Problem details: An exact, picture-free copy of the listing is required.

Data:
- - -
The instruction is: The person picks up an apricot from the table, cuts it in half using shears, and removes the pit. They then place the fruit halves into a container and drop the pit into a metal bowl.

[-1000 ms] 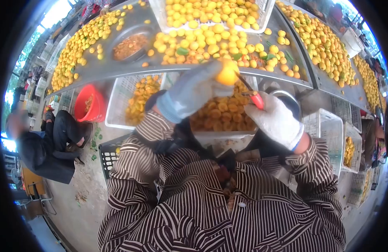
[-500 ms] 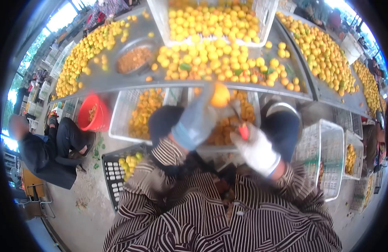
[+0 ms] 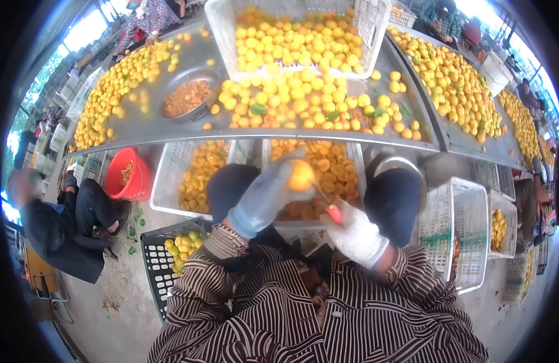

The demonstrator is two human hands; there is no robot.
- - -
Answer:
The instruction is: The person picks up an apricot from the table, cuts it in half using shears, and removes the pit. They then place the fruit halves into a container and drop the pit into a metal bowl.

[-1000 ms] 
[-500 ms] 
[+0 ms] 

The demonstrator is two human hands; there is no robot.

No further output is expected.